# Work required
Respond with the count alone after checking every line in the material below for "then".
----
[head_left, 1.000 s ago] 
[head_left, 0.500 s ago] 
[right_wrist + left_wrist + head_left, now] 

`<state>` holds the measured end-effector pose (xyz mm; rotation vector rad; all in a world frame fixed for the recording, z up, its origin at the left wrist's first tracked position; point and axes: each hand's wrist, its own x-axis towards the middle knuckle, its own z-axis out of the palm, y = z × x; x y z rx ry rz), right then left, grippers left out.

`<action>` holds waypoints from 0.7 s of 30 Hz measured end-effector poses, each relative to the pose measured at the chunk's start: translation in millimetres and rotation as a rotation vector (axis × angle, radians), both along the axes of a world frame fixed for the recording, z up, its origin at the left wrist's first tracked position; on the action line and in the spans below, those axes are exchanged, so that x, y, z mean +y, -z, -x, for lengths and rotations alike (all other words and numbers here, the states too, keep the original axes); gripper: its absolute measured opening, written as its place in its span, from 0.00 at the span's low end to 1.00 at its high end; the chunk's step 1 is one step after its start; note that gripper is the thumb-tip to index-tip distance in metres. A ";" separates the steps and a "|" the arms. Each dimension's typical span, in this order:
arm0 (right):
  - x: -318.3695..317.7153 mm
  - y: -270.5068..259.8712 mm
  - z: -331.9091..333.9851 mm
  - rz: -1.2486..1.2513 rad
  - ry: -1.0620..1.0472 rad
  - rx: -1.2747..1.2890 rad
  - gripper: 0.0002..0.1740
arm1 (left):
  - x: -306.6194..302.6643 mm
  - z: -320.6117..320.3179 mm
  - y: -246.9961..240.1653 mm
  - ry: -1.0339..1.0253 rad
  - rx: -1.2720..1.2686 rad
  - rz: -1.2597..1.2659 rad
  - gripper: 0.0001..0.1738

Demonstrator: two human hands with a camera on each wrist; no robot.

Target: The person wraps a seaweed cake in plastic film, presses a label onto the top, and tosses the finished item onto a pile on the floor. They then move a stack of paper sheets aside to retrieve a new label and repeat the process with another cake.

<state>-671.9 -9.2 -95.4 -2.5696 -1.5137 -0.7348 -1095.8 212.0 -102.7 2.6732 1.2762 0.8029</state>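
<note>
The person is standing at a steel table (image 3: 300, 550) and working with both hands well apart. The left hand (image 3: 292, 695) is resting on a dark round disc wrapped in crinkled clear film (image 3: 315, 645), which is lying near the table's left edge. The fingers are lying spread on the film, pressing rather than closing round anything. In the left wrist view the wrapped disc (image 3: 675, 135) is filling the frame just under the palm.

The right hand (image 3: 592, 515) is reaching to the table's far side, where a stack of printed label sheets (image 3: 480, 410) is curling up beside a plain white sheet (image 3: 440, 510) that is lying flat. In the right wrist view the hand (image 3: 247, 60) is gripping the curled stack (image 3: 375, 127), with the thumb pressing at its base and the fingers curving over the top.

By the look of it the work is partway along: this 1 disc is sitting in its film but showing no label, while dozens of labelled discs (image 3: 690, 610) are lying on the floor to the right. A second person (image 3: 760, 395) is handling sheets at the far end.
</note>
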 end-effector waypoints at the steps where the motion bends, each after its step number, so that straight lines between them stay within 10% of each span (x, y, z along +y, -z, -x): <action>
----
# Answer space
2